A correct and simple way to solve this problem is:
$ \require{cancel}100 \cancel{\text{ Q2 euros}} \cdot \frac{95 {\text{ Q3 euros}}}{97.5 \cancel{\text{ Q2 euros}}} = 97.44 \text{ Q3 euros} $
We need to change units from units of Q2 euros to units of Q3 euros. This is like any change of units (eg. from feet to inches). For food, 95 euros in the 3rd quarter is equivalent to 97.5 euros in the 2nd quarter. Multiplying by the conversion factor $\frac{95 {\text{ Q3 euros}}}{97.5 \text{ Q2 euros}}$ is like multiplying by 1. For example:
$ \require{cancel}2 \cancel{\text{ feet}} \cdot \frac{12 {\text{ inches}}}{1 \cancel{\text{ feet}}} = 24 \text{ inches} $
This is an easy, less error prone way to change units.

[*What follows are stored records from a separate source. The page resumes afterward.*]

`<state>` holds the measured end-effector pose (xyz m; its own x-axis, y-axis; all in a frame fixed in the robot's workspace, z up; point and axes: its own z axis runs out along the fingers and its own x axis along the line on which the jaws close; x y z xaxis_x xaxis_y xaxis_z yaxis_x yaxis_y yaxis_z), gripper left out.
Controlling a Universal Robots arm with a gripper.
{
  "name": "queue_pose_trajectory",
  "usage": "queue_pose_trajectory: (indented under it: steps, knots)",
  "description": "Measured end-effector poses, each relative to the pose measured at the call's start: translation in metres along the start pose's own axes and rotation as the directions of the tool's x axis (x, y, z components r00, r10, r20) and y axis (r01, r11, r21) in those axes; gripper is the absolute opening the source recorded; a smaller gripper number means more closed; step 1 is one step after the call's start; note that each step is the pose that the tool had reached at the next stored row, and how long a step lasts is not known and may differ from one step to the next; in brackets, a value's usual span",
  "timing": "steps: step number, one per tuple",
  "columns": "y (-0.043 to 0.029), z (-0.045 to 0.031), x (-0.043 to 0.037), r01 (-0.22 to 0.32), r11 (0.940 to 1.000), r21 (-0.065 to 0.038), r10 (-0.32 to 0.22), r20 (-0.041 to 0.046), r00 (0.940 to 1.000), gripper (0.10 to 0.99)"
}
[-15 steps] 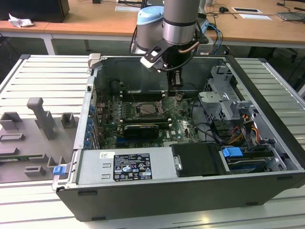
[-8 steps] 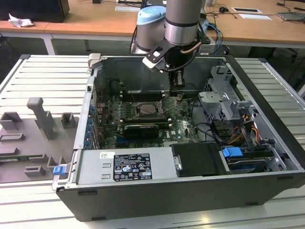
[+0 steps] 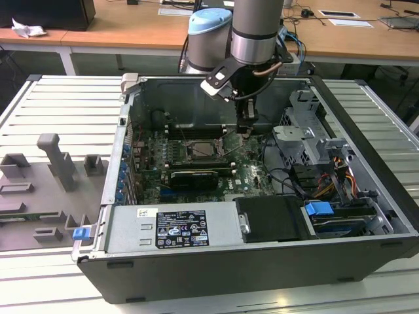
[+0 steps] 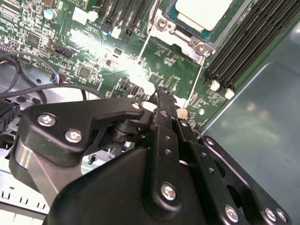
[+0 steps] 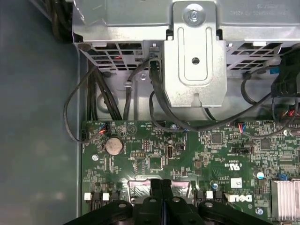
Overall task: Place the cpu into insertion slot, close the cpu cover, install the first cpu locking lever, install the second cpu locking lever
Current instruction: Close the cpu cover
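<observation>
As the hand [image 4: 161,95] hovers, the cpu [image 4: 204,11] sits socketed.

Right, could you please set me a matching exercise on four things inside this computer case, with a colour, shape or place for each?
Things:
1. cpu
2. end effector
3. coin cell
4. expansion card

Descriptions:
A. long and black, on the board
B. round and silvery
C. hangs from the arm over the board
D. square with a pale beige top

Pairs: 1-D, 2-C, 3-B, 4-A.
</observation>
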<state>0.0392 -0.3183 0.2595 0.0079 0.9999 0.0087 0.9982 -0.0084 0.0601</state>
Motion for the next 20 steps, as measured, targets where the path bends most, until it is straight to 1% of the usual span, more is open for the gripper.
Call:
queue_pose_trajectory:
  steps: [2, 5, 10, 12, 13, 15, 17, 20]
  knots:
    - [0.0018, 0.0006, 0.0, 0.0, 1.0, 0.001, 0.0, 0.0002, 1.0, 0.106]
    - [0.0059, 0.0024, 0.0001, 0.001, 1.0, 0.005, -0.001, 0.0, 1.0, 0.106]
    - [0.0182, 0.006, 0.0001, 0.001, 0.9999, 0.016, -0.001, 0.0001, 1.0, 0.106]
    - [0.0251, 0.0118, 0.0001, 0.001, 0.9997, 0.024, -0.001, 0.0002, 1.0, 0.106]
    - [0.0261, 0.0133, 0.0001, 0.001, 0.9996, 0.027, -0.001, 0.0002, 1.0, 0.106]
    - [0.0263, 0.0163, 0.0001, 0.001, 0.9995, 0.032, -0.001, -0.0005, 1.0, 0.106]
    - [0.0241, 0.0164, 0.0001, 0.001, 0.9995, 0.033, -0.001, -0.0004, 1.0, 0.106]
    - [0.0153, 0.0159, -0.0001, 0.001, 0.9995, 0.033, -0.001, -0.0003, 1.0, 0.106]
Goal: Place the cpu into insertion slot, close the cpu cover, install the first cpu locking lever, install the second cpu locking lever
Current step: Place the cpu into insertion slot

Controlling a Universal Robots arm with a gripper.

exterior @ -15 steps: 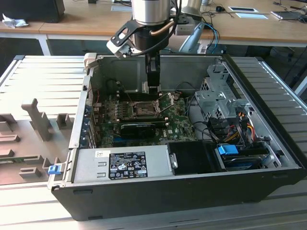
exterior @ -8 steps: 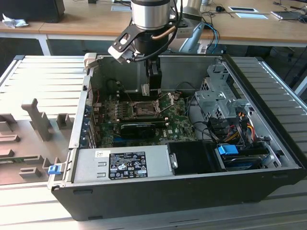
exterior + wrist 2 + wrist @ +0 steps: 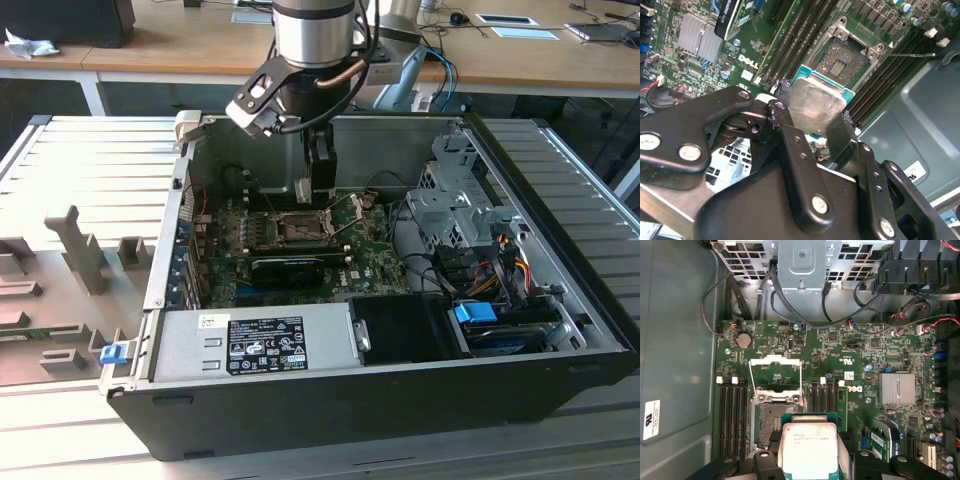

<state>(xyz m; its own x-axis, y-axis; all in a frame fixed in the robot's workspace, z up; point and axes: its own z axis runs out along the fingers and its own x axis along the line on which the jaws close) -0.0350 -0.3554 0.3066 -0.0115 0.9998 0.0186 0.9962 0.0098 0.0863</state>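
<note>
The cpu [image 3: 815,102], a flat square chip with a dull silver top and a green edge, sits between my gripper's [image 3: 812,120] black fingers [image 3: 790,137], which are shut on it. It hangs just above the motherboard, a little off to one side of the insertion slot [image 3: 842,62], whose dark contact field lies bare. In the first wrist view the cpu [image 3: 807,450] overlaps the near edge of the insertion slot [image 3: 770,417]. The cpu cover [image 3: 775,365] is swung open beyond the slot, with thin wire levers [image 3: 754,385] raised beside it. In the exterior view my gripper [image 3: 318,190] reaches down into the open computer case over the slot [image 3: 298,228].
Long black memory slots [image 3: 732,415] flank the socket on both sides. A silver heatsink [image 3: 897,389] stands on the board. A power supply [image 3: 255,345] fills the case's near side. A metal drive cage [image 3: 455,200] and cable bundles [image 3: 500,260] occupy the exterior view's right.
</note>
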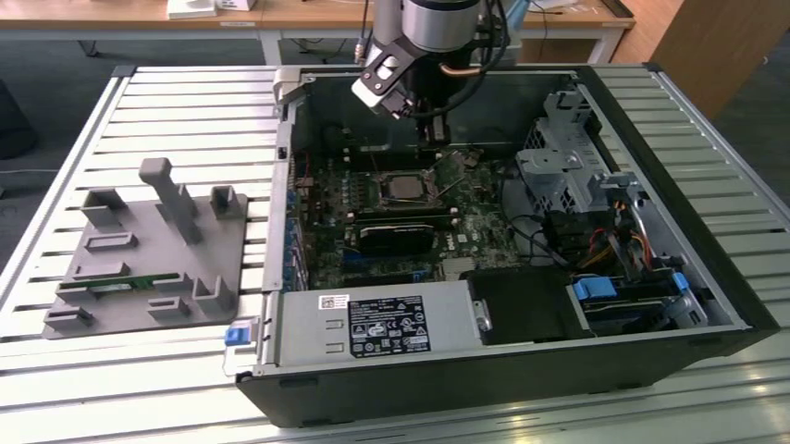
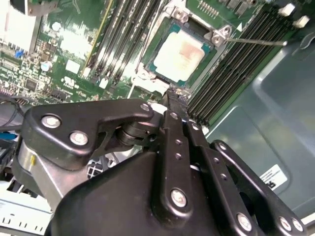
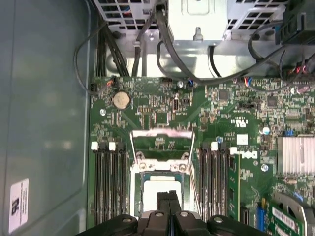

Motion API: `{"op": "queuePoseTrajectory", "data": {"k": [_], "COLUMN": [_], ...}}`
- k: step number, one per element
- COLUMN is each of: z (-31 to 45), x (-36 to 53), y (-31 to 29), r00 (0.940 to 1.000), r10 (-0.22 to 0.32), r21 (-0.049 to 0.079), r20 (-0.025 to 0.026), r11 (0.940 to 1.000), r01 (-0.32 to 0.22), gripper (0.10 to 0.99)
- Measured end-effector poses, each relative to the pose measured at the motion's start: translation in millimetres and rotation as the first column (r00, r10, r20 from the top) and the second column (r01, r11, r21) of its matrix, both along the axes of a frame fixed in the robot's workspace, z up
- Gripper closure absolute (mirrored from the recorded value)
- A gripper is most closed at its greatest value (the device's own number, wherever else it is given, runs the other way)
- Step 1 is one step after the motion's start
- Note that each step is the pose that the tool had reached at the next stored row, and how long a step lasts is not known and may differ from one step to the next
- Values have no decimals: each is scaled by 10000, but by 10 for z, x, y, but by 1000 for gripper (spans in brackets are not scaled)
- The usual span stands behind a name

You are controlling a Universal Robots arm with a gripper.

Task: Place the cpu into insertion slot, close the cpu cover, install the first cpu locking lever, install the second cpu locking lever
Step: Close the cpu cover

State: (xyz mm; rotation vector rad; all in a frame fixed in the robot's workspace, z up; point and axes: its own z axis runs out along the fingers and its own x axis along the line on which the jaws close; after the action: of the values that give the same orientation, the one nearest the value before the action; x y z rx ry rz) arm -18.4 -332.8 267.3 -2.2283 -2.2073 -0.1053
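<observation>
Gripper (image 1: 434, 137) hangs inside the case (image 1: 494, 384), fingers (image 3: 162, 202) pressed together with nothing between them. In the exterior view the cpu (image 1: 405, 188) sits in its socket, just beside the tips toward 7 o'clock. The cpu cover (image 3: 160, 132) is swung open. Memory slots (image 3: 109, 182) flank the socket. Drive cage (image 1: 561, 171) at 3 o'clock, well apart; case wall near at 12.

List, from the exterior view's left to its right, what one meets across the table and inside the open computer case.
Grey fixture block → blue latch → cpu → silvery metal drive cage.
</observation>
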Motion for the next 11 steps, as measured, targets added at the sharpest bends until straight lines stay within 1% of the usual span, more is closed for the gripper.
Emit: {"op": "queuePoseTrajectory", "data": {"k": [1, 4, 9, 11], "z": [0, 2, 76, 81], "x": [15, 16, 16, 31], "y": [0, 0, 0, 0], "r00": [10000, 10000, 10000, 10000], "r10": [1, 0, 1, 2], "r21": [-1, -1, 1, 2], "r20": [-3, -5, -5, -4], "r11": [10000, 10000, 10000, 10000], "r01": [-1, 0, -1, -2], "gripper": [980, 980, 980, 980]}}
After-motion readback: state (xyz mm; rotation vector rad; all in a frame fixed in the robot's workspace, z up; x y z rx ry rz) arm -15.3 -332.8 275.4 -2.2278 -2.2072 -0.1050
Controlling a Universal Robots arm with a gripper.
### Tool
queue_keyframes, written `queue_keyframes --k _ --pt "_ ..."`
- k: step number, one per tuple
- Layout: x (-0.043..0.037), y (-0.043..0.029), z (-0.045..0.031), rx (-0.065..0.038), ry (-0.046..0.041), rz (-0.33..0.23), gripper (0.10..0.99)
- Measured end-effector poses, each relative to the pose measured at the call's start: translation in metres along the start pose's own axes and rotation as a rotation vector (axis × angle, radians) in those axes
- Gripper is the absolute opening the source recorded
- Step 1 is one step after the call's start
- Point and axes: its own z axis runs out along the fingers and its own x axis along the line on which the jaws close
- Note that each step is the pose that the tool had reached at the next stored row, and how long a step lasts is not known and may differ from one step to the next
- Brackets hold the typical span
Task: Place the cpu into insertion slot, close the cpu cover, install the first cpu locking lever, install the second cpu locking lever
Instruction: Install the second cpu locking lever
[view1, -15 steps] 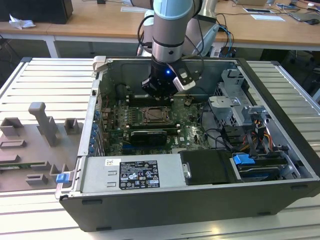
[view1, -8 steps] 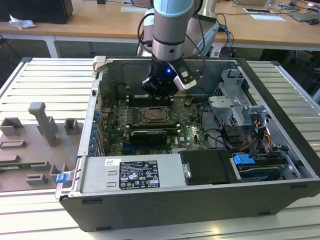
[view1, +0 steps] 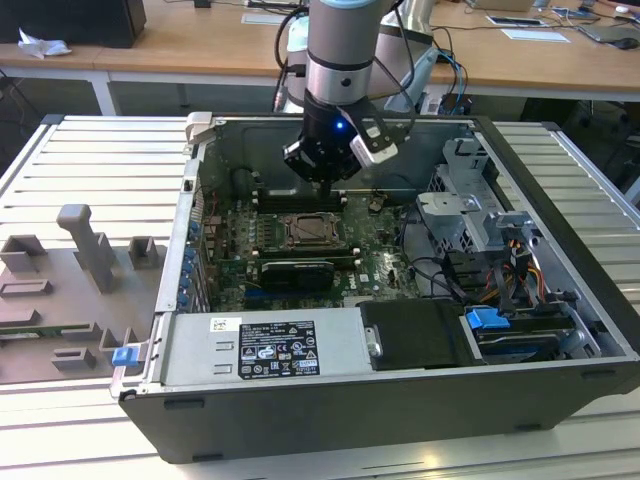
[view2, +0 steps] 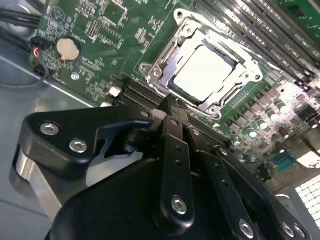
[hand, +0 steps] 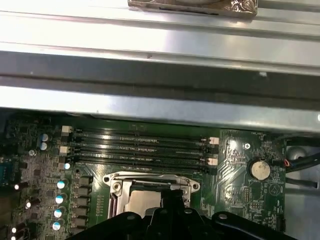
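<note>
Black gripper (view2: 170, 107) linkages fill the second wrist view, fingers together on nothing, tips hovering at the socket's edge. Beyond, the cpu (view2: 202, 75) lies seated, framed by the lowered cpu cover (view2: 165, 60) (apparently awaiting levers), on the green motherboard (view2: 100, 45).

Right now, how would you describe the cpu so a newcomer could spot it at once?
Start at the open computer case and find the green motherboard on its floor. Near the board's middle, beside the row of long dark memory slots, sits a square socket with the cpu cover closed over it. The cpu is the pale, flat silvery square showing through that frame's window.
</note>
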Motion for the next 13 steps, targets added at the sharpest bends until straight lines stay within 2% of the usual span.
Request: queue_keyframes --k 5,13 --pt "0.0013 -0.0136 -0.0011 0.0 0.0 0.0 0.106" --pt "0.0025 -0.0284 -0.0022 0.0 0.0 0.0 0.106"
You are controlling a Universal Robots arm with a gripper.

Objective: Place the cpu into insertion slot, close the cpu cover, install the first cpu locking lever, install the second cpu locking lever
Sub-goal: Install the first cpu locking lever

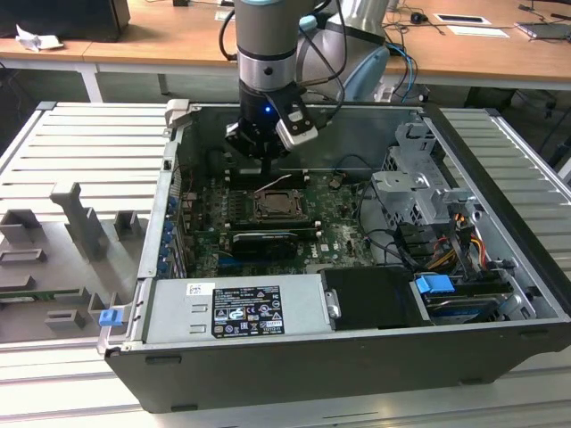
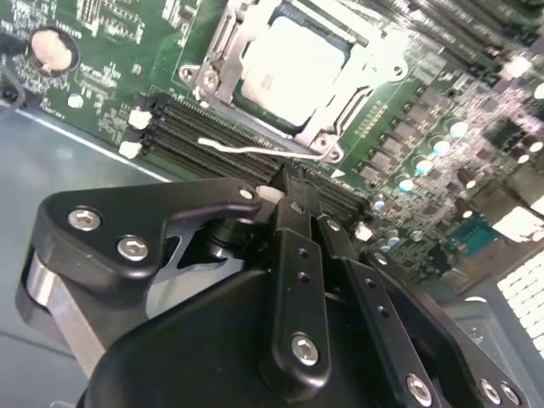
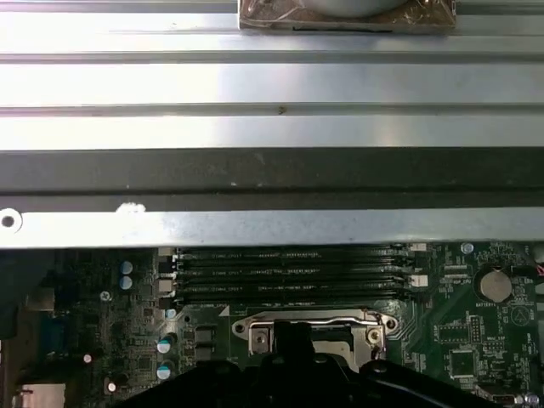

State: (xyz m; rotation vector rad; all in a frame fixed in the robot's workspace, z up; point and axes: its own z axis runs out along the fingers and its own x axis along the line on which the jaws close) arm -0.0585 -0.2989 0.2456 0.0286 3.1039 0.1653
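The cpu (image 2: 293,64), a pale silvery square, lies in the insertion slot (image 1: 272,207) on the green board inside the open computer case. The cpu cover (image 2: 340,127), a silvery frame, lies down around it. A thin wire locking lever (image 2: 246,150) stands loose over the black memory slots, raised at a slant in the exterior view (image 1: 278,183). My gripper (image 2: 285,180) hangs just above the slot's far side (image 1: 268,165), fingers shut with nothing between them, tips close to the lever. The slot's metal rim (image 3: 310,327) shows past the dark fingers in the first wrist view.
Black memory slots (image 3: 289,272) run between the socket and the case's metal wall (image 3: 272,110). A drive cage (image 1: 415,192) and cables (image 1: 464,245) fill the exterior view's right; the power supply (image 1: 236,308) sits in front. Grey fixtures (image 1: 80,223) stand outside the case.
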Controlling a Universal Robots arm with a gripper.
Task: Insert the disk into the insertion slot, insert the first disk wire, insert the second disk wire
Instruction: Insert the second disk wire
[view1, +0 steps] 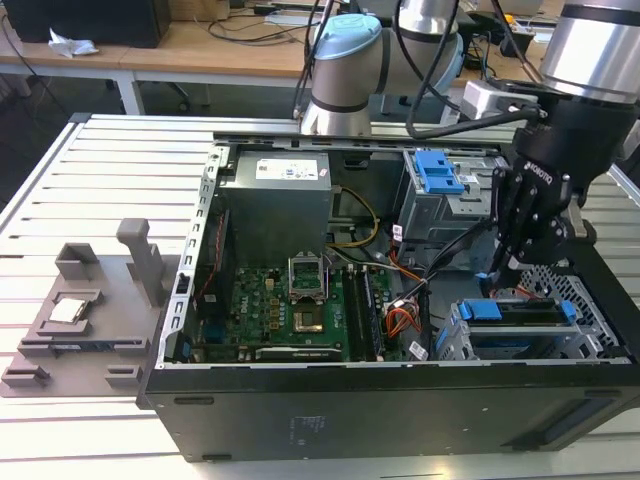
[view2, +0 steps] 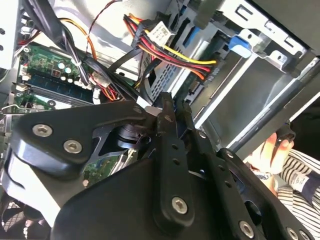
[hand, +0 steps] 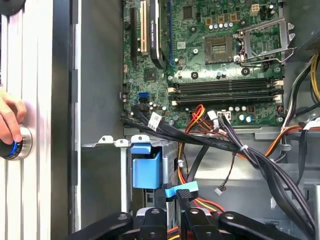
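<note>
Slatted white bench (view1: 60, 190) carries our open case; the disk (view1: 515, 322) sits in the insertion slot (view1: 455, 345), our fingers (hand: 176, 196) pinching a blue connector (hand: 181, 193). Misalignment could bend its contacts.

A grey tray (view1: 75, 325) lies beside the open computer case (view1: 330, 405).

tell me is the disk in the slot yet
In: the disk, blue bracket showing, sits inside the slot in the exterior view, with the end effector above it.
</note>
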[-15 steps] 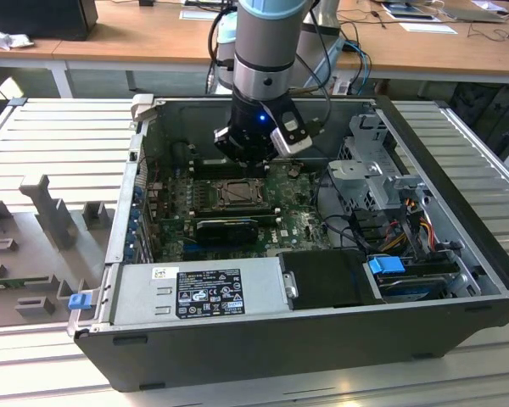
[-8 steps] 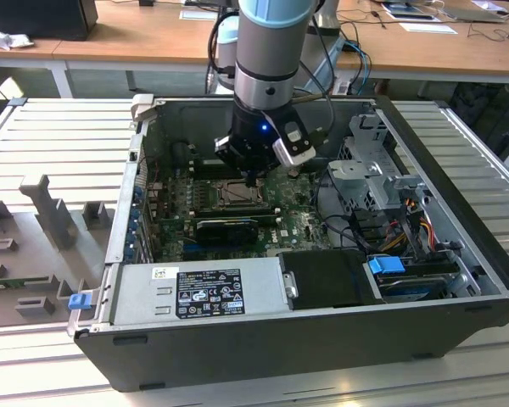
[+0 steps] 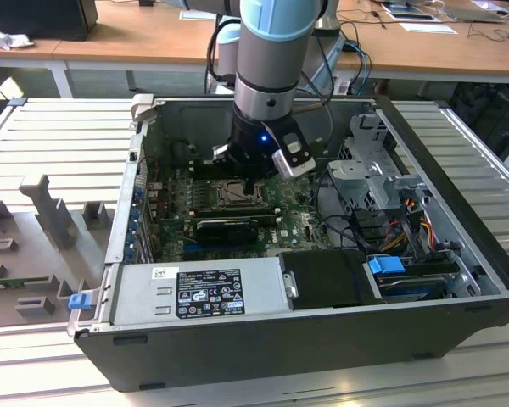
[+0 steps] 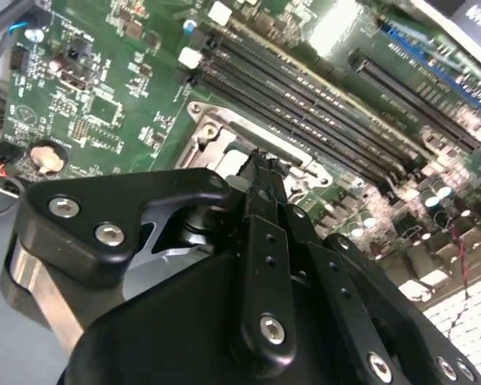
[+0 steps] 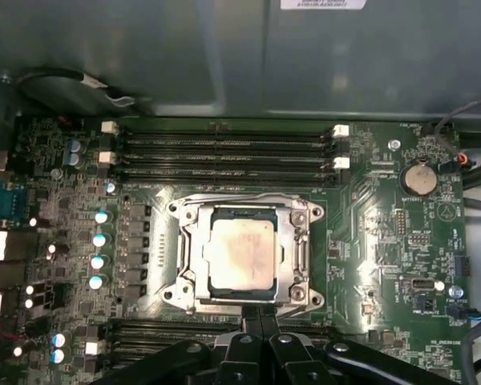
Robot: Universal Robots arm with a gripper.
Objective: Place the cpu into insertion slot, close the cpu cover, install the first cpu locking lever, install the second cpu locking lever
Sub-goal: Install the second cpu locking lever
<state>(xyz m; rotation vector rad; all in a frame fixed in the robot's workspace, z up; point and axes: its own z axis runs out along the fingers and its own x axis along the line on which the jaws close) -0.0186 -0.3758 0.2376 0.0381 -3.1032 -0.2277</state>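
Note:
In the first wrist view the cpu (image 5: 240,253), a pale metal square, lies flat in the insertion slot (image 5: 248,303). The cpu cover (image 5: 194,241), a silvery frame, lies down around it. A thin metal lever (image 5: 305,255) runs along one side of the cover. My gripper (image 5: 260,311) is shut, its two black fingers pressed together with their tip at the slot's rim. The second wrist view has the gripper (image 4: 260,160) tip right by the slot's metal corner (image 4: 212,132). Seen from the exterior view, the gripper (image 3: 246,182) hangs low inside the open computer case over the slot (image 3: 232,195).
Long black memory slots (image 5: 224,148) flank the socket on two sides. A power supply (image 3: 204,292) and a black box (image 3: 327,280) fill the case's front. A metal drive cage (image 3: 373,174) and cables (image 3: 407,220) sit at the exterior view's right. A coin battery (image 5: 417,178) is on the board.

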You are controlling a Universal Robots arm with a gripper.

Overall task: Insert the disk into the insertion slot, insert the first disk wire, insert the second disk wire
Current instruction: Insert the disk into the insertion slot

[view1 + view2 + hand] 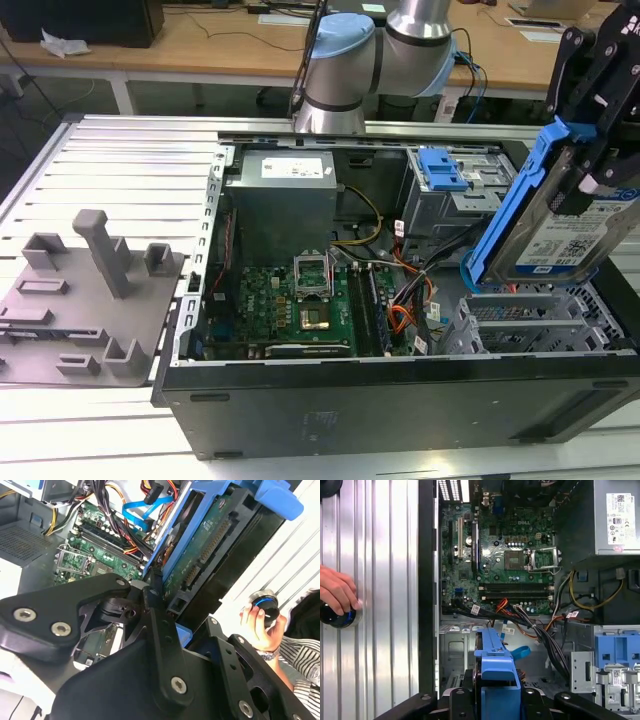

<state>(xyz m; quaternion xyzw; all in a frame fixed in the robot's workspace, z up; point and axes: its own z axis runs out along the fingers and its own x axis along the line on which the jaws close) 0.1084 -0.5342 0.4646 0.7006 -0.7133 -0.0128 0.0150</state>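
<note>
My gripper (592,165) is shut on the disk (548,238), a silver drive with a white-and-blue label in a bright blue carrier. The disk hangs tilted, its low end just above the insertion slot (520,322), the silver perforated cage at the case's front corner on the exterior view's right. The second wrist view shows the disk's green circuit side (205,545) between the black fingers (152,607). The second disk wire (521,652), a flat light-blue cable, loops beside the slot. An orange and black wire bundle (522,616) runs near it; I cannot tell which strand is the first disk wire.
The open black computer case (400,400) lies on a slatted metal table. A taller grey cage with a blue latch (442,172) stands behind the slot. Motherboard (290,300) and power supply (285,195) occupy the middle. A person's hand (337,592) rests on a knob outside the case. A grey fixture plate (85,300) lies on the exterior view's left.
</note>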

Difference with the accepted answer
The accepted answer isn't quite precise. It says the percent increase from Q2 to Q3 is 1 minus the percent increase from Q3 to Q2:
$ \frac{X_3 - X_2}{X_2} \approx 1 - \frac{X_2 - X_3}{X_3}$
That's not a bad approximation for $X_2 \approx X_3$ but it's not quite right.